Dear Senator Bingaman: On behalf of the National Association of
State Foresters, we would like to express our strong support for the
nomination of Mr. Lyle Laverty to become the Assistant Secretary of the
Interior for Fish, Wildlife and Parks. A seasoned and experienced
agency leader, with both the U.S. Forest Service and most recently with
Colorado State Parks, this grounding will serve him well in the
leadership capacity with the National Park Service, U.S. Fish &
Wildlife Service and other Department of the Interior responsibilities.
His handling of the wildfire issue is a perfect example of the
tone, tenor and skills Mr. Laverty brings to this post. Mr. Laverty was
one of the primary architects of the National Fire Plan which is a
landscape scale, cross-boundary, partnership approach to address this
nation's wildfire problem.
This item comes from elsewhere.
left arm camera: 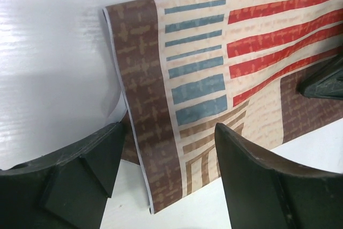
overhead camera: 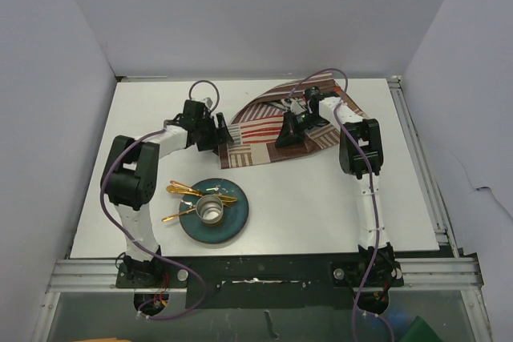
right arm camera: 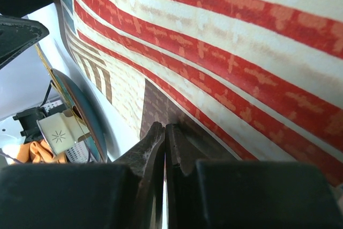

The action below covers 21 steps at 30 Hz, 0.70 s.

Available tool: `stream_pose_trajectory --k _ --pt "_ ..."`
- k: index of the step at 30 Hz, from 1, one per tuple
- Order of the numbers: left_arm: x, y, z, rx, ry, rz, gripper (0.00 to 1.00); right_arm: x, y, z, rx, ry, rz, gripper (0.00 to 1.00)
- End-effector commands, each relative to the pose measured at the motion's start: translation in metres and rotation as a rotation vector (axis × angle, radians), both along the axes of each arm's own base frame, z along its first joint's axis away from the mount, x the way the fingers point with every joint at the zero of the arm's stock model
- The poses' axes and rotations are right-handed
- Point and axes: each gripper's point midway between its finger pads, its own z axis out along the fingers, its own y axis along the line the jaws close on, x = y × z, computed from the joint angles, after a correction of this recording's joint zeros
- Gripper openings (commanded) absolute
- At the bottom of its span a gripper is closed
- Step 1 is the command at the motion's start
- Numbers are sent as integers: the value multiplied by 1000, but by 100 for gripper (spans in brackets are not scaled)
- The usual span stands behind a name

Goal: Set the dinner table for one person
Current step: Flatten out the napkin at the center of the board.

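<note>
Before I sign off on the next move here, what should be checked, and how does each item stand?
1. Left gripper open: ok, its jaws straddle the left edge of the placemat.
2. Right gripper shut, tips at the placemat: ok.
3. Cloth actually pinched by the right gripper: cannot tell.
4. Placemat flat on the dinner table: not ok, it ripples and its left edge lifts.
5. Plate, with cup and gold cutlery on it, apart from the placemat: ok.
</note>
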Motion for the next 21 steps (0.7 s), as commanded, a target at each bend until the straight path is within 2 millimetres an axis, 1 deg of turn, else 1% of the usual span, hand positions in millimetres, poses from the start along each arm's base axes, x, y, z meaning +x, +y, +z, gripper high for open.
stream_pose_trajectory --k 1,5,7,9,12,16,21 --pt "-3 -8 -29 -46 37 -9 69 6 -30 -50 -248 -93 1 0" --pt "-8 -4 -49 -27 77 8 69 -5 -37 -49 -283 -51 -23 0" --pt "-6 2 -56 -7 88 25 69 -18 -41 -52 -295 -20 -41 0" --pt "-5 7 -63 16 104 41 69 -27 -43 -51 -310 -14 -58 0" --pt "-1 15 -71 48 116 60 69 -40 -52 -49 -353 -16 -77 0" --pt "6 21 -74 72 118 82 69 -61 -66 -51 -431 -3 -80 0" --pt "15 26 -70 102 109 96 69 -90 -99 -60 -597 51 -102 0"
The collaborative foundation of the National
Fire Plan led to the advent of the 10-year Comprehensive Strategy and
Implementation Plan. These two plans are well recognized and often
singled out for their successful all-lands, all-hands approach to
wildfire and forest resource management issues.
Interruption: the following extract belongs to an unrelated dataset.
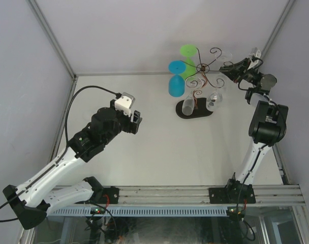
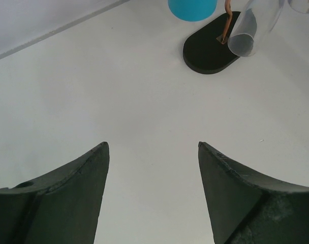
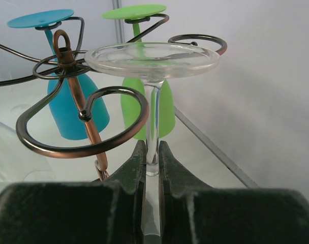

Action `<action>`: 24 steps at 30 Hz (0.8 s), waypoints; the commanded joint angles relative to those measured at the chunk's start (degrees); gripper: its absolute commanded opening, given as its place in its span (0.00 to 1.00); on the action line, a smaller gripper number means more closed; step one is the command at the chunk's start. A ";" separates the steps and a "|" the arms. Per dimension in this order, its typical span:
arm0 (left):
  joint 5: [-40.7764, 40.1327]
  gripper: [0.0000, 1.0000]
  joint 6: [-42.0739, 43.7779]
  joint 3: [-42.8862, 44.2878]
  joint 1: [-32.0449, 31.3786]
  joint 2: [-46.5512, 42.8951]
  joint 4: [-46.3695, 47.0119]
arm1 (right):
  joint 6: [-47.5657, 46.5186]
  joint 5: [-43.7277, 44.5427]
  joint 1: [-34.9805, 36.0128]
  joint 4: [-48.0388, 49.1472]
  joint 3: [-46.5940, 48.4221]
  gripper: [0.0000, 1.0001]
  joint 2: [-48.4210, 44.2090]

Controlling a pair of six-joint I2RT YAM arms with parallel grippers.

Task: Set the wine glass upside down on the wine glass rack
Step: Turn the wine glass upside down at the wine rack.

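Right jaws pinch the stem of the upturned wine glass [image 3: 152,58] (left jaws apart, empty).

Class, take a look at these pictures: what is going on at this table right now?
The right gripper is shut on the stem of a clear wine glass, holding it upside down beside the curled arms of the wine glass rack. The glass does not seem to be hung yet. A blue glass and a green glass already hang there. The left gripper is open and empty above the table.
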 commanded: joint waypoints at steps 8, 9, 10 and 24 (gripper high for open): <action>1.30 0.74 -0.58 -0.24 0.42 -0.28 0.96 | -0.11 -0.32 0.30 3.48 -4.59 0.00 -6.05; 1.32 0.74 -0.58 -0.24 0.42 -0.25 0.95 | -0.17 -0.34 0.29 3.55 -5.00 0.00 -6.44; 1.35 0.74 -0.59 -0.24 0.40 -0.32 0.95 | -0.17 -0.48 0.29 3.51 -5.32 0.00 -6.71; 1.56 0.73 -0.62 -0.24 0.41 -0.71 0.95 | -2.01 -0.54 -0.05 3.74 -11.16 0.00 -11.36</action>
We have seen and experienced first-hand the successes related to
Mr. Laverty's partnership philosophies and believe that he will serve
the interests of the nation with integrity built upon his years of
successful field level natural resource management experience.
Sincerely,
E. Austin Short, III,
President, NASF and Delaware State Forester.
______
ReserveAmerica,
Ballston Spa, NY, May 7, 2007.
Hon. Jeff Bingaman,
Chairman, Committee on Energy and Natural Resources, United States
Senate, SD-304, Washington, DC.
Dear Senator Bingaman: As President of ReserveAmerica, I'm writing
to express my support for the nomination of Lyle Laverty to serve as
the Assistant Secretary of the Interior for Fish and Wildlife and
Parks.
ReserveAmerica is the operator of the new federal recreation
website, Recreation.gov. We are the reservations system contractor for
the NRRS--the National Recreation Reservation System--which provides
campground and day use reservations for more than 2,300 recreation
facilities across the National Parks, National Forests, BLM, BUR, and
Army Corps.
Colorado State Parks has been a ReserveAmerica client since 1993.
In Lyle's role as Director of Parks he was consistently tough but fair.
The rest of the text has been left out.